O ensaio de análise em tandem-repetição de número variável multi-Locus (MLVA) apresentado aqui permite a genotipagem de alta resolução barata, robusta e portátil da bactéria patogênica Yersinia ruckeri. Partindo das culturas puras, o ensaio emprega o PCR multiplex e a electroforese capilar para produzir os perfis do MLVA do dez-loci para aplicações a jusante.
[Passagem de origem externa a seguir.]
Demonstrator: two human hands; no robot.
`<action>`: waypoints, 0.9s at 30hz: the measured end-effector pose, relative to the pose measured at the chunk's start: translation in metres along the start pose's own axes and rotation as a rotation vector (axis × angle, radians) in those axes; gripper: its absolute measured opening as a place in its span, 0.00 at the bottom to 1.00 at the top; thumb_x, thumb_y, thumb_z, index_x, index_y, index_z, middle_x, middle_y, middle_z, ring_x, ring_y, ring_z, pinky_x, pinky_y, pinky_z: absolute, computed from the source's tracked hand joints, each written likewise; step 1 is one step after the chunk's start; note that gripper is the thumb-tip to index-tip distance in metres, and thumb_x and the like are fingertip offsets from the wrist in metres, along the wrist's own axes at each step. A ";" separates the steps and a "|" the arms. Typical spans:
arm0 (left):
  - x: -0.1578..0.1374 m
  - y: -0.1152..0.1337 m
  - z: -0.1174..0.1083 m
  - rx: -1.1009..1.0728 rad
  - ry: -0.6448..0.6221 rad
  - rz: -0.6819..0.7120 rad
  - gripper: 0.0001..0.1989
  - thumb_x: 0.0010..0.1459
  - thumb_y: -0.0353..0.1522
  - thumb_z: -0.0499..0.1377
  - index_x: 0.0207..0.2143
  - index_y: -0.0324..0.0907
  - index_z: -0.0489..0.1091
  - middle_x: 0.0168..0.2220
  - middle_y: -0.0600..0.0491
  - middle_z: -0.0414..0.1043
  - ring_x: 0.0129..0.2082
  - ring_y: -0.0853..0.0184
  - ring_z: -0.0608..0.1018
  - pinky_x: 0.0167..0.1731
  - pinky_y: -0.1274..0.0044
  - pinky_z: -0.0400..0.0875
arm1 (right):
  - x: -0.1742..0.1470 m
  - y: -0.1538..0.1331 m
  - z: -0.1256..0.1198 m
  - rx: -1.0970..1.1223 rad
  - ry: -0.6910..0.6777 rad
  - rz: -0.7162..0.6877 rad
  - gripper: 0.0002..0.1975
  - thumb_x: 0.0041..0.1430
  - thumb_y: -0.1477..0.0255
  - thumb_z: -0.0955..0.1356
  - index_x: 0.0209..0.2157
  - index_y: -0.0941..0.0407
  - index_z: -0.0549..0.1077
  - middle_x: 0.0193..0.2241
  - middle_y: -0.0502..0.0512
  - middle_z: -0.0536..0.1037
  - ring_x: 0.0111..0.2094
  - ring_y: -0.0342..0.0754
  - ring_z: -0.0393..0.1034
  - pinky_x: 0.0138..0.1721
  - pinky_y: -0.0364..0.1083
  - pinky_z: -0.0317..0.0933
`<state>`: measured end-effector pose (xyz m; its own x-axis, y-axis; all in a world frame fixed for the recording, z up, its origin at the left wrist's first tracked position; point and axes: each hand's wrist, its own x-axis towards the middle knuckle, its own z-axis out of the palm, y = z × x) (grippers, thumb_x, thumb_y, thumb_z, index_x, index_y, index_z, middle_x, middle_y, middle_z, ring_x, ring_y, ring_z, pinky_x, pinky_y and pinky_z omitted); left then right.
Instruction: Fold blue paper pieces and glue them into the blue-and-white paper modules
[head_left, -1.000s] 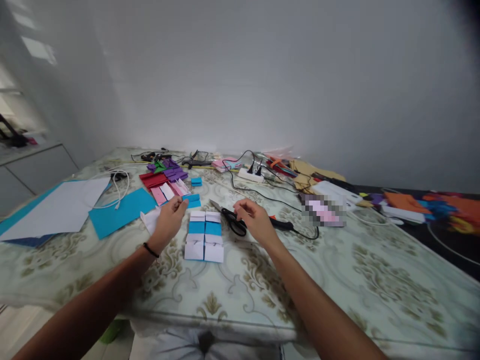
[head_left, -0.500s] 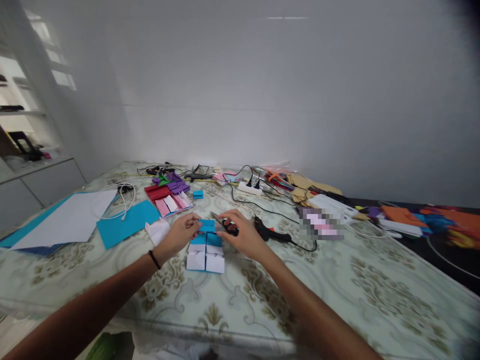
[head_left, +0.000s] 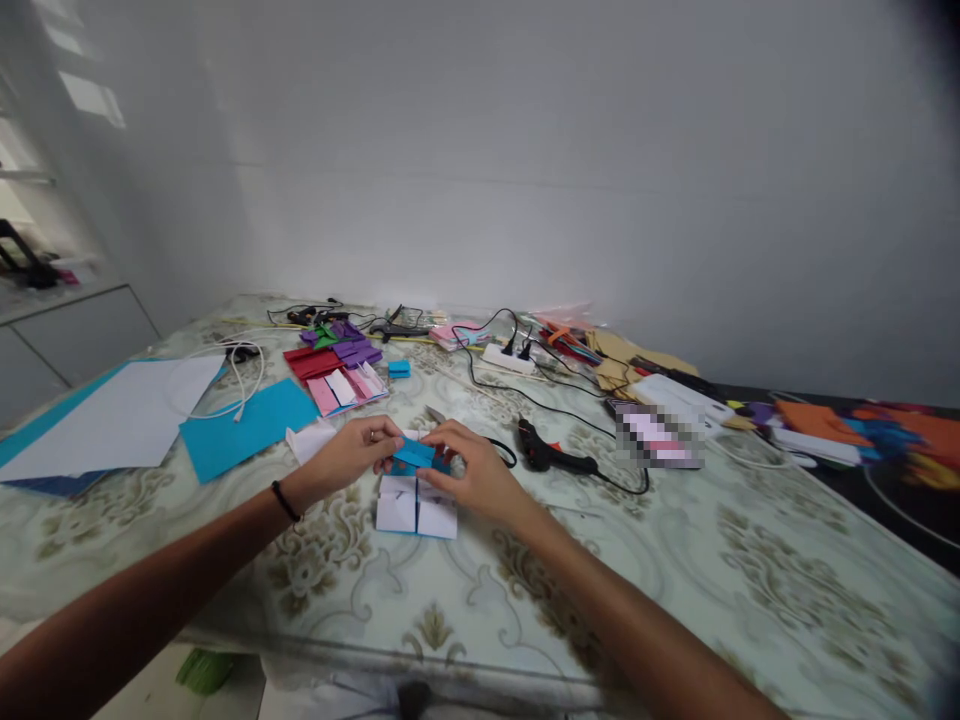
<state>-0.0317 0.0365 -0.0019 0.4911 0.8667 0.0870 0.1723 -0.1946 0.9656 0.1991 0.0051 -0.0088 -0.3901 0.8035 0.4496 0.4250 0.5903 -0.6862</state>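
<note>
Between my two hands is a small folded piece of blue paper (head_left: 414, 452). My left hand (head_left: 366, 446) pinches its left end. The fingers of my right hand (head_left: 466, 468) close on its right end. Just below lies a blue and white folded paper (head_left: 416, 508), flat on the patterned cloth, its upper part hidden by my hands. Behind my right hand lie scissors (head_left: 501, 452), partly covered, blade tip showing beyond my fingers. A black glue gun (head_left: 551, 452) rests to the right of that hand.
Blue sheets (head_left: 247, 425) and white paper (head_left: 120, 415) lie left. Folded red paper (head_left: 311, 362), pink paper (head_left: 346, 388) and purple paper (head_left: 356, 350) sit behind. A white power strip (head_left: 510, 358) with black cables stands at the back. A blurred-out phone-like object (head_left: 660, 440) lies right.
The scissors have left my right hand and now lie on the table behind it. That hand has moved onto the blue paper, which is now tilted. The view has shifted slightly.
</note>
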 end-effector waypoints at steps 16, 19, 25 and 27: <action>-0.023 0.005 -0.032 0.563 -0.198 0.249 0.16 0.66 0.42 0.61 0.33 0.41 0.80 0.25 0.53 0.76 0.23 0.70 0.72 0.25 0.78 0.58 | -0.040 -0.021 0.033 -0.185 -0.108 -0.143 0.07 0.71 0.72 0.68 0.42 0.55 0.80 0.37 0.58 0.82 0.40 0.51 0.75 0.42 0.49 0.69; -0.028 0.002 -0.018 0.613 -0.318 0.285 0.12 0.61 0.42 0.67 0.36 0.42 0.80 0.25 0.54 0.76 0.24 0.69 0.74 0.27 0.79 0.60 | -0.040 -0.011 0.038 -0.261 -0.111 -0.143 0.07 0.70 0.72 0.68 0.40 0.55 0.80 0.36 0.57 0.82 0.38 0.51 0.74 0.40 0.50 0.68; -0.034 -0.012 0.002 0.815 -0.355 0.331 0.07 0.60 0.31 0.66 0.29 0.40 0.73 0.24 0.57 0.72 0.24 0.69 0.72 0.25 0.77 0.56 | -0.041 -0.014 0.034 -0.292 -0.043 -0.204 0.05 0.69 0.75 0.69 0.40 0.55 0.79 0.37 0.58 0.80 0.39 0.51 0.73 0.40 0.50 0.70; -0.034 -0.014 0.003 0.788 -0.354 0.317 0.05 0.59 0.30 0.66 0.31 0.41 0.74 0.23 0.58 0.71 0.23 0.70 0.71 0.25 0.78 0.55 | -0.040 -0.021 0.026 -0.273 0.028 -0.182 0.06 0.69 0.76 0.67 0.42 0.55 0.78 0.38 0.58 0.79 0.40 0.50 0.74 0.41 0.50 0.71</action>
<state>-0.0480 0.0082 -0.0196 0.8251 0.5535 0.1138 0.4530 -0.7682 0.4524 0.1843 -0.0413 -0.0272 -0.4587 0.6824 0.5692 0.5547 0.7203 -0.4165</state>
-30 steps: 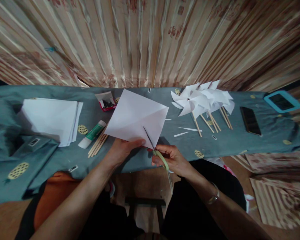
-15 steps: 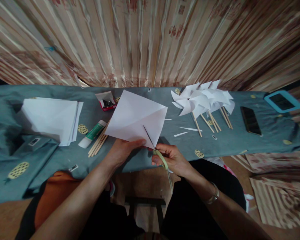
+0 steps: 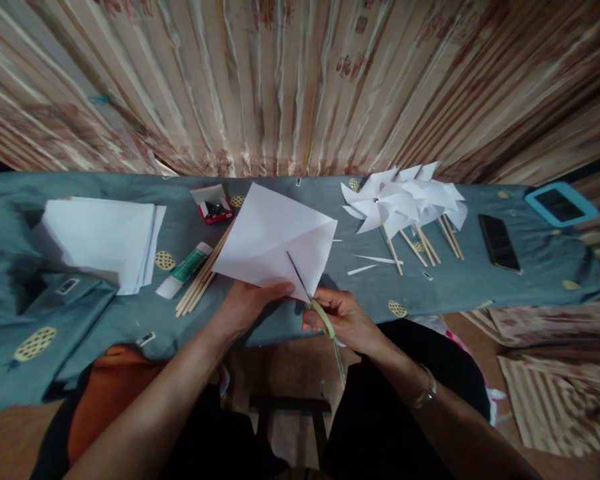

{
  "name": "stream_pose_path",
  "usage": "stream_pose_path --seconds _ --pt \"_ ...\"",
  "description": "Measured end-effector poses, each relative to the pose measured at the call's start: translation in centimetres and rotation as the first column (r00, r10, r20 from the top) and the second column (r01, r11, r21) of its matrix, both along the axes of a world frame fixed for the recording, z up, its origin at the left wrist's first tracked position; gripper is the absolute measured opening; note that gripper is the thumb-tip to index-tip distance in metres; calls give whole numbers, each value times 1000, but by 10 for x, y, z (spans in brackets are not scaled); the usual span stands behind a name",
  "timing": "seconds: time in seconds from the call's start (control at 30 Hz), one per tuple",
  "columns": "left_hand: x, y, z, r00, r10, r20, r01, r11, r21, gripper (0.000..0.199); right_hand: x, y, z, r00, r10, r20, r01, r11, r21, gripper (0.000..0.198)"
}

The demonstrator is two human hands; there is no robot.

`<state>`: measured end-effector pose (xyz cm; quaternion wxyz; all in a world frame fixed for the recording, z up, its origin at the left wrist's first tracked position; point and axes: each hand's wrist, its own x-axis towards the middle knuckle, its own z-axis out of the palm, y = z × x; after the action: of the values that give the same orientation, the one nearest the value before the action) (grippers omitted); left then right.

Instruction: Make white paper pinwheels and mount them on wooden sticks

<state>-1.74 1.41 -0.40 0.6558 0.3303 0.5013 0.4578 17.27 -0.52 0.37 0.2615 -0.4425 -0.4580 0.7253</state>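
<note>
Right grip [image 3: 347,321] holds one pair of scissors [image 3: 323,318]; left grip [image 3: 247,305], one sheet [image 3: 277,230].

Can read no word, brand or number anywhere. On the cloth [image 3: 450,290], small white patches [image 3: 146,339] with dark marks, too tiny to make out; on the tube [image 3: 183,270], a green band [image 3: 192,262], blurred past reading; on the box [image 3: 219,218], any print too small to tell. On the curtain [image 3: 300,93], reddish-brown figures [image 3: 350,65], indistinct, hard to class as letters or as mere ornament.
</note>
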Motion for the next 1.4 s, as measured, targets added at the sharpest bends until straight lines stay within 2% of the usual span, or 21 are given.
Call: stream_pose_path --seconds 0.23,0.6,1.1,1.27,1.4 --pt "0 0 0 1000 -10 3 10 1000 -3 34 -1 1 1 1000 -5 -6 5 1000 -3 40" --pt "0 0 1 1000 -19 -16 19 1000 5 37 -2 0 1 999 -33 -25 32 998 -52 39" --pt "-1 1 -9 999 -35 19 34 998 51 26 -4 0 -1 999 -43 -20 42 998 -41 39" --pt "-1 1 -9 1000 -27 10 27 999 19 28 -1 0 2 1000 26 7 -27 1000 8 43" --pt "-1 3 -3 999 40 -18 -40 999 17 37 3 0 7 993 103 54 -105 994 19 54"
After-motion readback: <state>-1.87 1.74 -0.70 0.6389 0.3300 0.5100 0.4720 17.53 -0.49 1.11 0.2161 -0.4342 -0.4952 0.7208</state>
Yersinia ruckeri é um importante patógeno de salmonídeos cultivados em todo o mundo, mas ferramentas simples adequadas para investigações epizootiológicas (rastreamento de infecção, etc.) desta bactéria têm sido falta. Um ensaio de análise de repetição em tandem de número variável (MLVA) de múltiplos lócus foi, portanto, desenvolvido como uma ferramenta de fácil acesso e inequívoca para genotipagem de alta resolução de isolados recuperados. Para o ensaio MLVA aqui apresentado, o DNA é extraído de amostras cultivadas de Y. ruckeri por células bacterianas fervente em água, seguida pelo uso de sobrenadante como modelo para PCR. Os pares da primeira demão que alvejam dez loci do tandem-repeat do número variável (VNTR), intercalados durante todo o genoma de Y. ruckeri , são distribuídos ingualmente entre as reações do PCR do 2 5-Plex que funcionam circunstâncias de ciclagem idênticas. Os primers para frente são rotulados com qualquer uma das três corantes fluorescentes. Após a confirmação do amplicon pela electroforese do gel, os produtos do PCR são diluídos e sujeitados à electroforese capilar. Dos perfis resultantes do electroferograma, os picos que representam cada um dos locus de VNTR são tamanho-chamados e empregado para calcular contagens da repetição de VNTR no silico. Os perfis de MLVA de dez dígitos resultantes são usados para gerar árvores de abrangência mínima permitindo avaliação epizootiológica por análise de cluster. Os dados de saída altamente portáteis, na forma de perfis numéricos de MLVA, podem ser comparados rapidamente entre laboratórios e colocados em um contexto espaciotemporal. O procedimento inteiro da colônia cultivada à avaliação epizootiológica pode ser terminado para até 48 Y. os isolados de ruckeri dentro de um único dia de trabalho.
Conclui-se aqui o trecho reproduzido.